Ryan’s plan follows other recent budget proposals, notably the bipartisan National Commission on Fiscal Responsibility and Reform's report in December, which spelled out how to cut spending by $4 trillion over a decade, and President Barack Obama’s $3.73 trillion fiscal 2012 budget, which would add $13 trillion to the national debt over the next decade.
Ryan’s plan resists cuts in defense spending other than those that Defense Secretary Robert Gates already proposed. It retains the Bush-era tax reductions for top earners, which Obama wants to end eventually. And it would make big changes in how beneficiaries get Medicare and Medicaid assistance.

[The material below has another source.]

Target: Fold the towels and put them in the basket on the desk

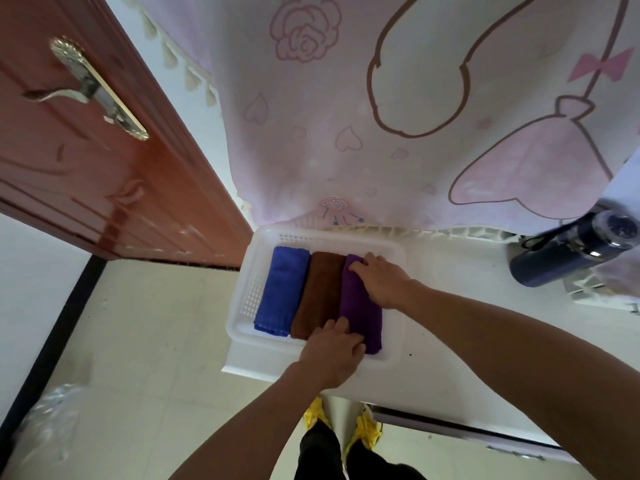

Medicaid would become a “block grant” program with Washington sending money to state capitals, which would decide how much to spend on recipients. Currently Medicaid is a federal-state shared program that provides health coverage to the poor according to rules set by Washington.
For Medicare, which pays for medical services for those 65 and older, House Republicans would have recipients choose private-insurance plans and the government would subsidize those plans. People now 55 and older would retain the existing Medicare plan.
Democrats and liberal groups bitterly criticized Ryan's plan.
“Representative Ryan’s proposal is partisan and ideological,” Senate Budget Committee Chairman Kent Conrad, D-N.D., said in an illustrative statement. “He provides dramatic tax cuts for the wealthiest, financed by draconian reductions in Medicare and Medicaid. His proposals are unreasonable and unsustainable.” Steven Thomma contributed to this article.